**TASK BRIEF**
Set down exactly the lines below between the line holding "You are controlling" and the line holding "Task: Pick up", inclusive; no other line belongs in the answer.
INPUT DATA Block Start
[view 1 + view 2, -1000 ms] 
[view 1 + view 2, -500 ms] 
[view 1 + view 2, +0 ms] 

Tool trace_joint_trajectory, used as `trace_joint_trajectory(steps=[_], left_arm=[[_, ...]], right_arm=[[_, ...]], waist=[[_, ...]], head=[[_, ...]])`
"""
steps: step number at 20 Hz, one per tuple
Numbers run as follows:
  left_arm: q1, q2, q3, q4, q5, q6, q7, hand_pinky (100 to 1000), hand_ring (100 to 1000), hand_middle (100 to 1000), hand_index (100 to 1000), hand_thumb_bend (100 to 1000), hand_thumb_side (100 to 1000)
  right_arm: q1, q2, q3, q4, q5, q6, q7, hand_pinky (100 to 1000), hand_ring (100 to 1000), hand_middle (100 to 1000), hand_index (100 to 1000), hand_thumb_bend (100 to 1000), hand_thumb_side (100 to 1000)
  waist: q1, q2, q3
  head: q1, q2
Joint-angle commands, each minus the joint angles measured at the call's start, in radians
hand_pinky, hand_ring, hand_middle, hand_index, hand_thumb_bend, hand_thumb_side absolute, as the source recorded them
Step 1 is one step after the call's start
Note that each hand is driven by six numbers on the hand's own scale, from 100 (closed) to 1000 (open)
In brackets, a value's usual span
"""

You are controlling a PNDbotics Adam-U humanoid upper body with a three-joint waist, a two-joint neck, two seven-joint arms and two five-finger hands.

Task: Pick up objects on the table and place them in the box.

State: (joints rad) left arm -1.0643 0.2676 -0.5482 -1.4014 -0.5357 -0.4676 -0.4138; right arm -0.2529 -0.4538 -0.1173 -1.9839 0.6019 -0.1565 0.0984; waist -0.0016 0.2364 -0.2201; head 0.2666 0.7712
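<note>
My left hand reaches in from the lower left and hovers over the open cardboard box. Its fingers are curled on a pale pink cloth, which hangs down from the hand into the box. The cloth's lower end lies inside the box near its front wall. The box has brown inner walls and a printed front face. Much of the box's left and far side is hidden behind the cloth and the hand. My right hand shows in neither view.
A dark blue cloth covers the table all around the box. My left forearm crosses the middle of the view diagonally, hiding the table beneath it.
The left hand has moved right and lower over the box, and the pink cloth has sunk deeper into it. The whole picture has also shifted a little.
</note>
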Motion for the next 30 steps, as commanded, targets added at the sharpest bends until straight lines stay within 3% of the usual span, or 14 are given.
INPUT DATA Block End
**YOUR SOLUTION**
You are controlling a PNDbotics Adam-U humanoid upper body with a three-joint waist, a two-joint neck, two seven-joint arms and two five-finger hands.

Task: Pick up objects on the table and place them in the box.

The work on this exercise is done.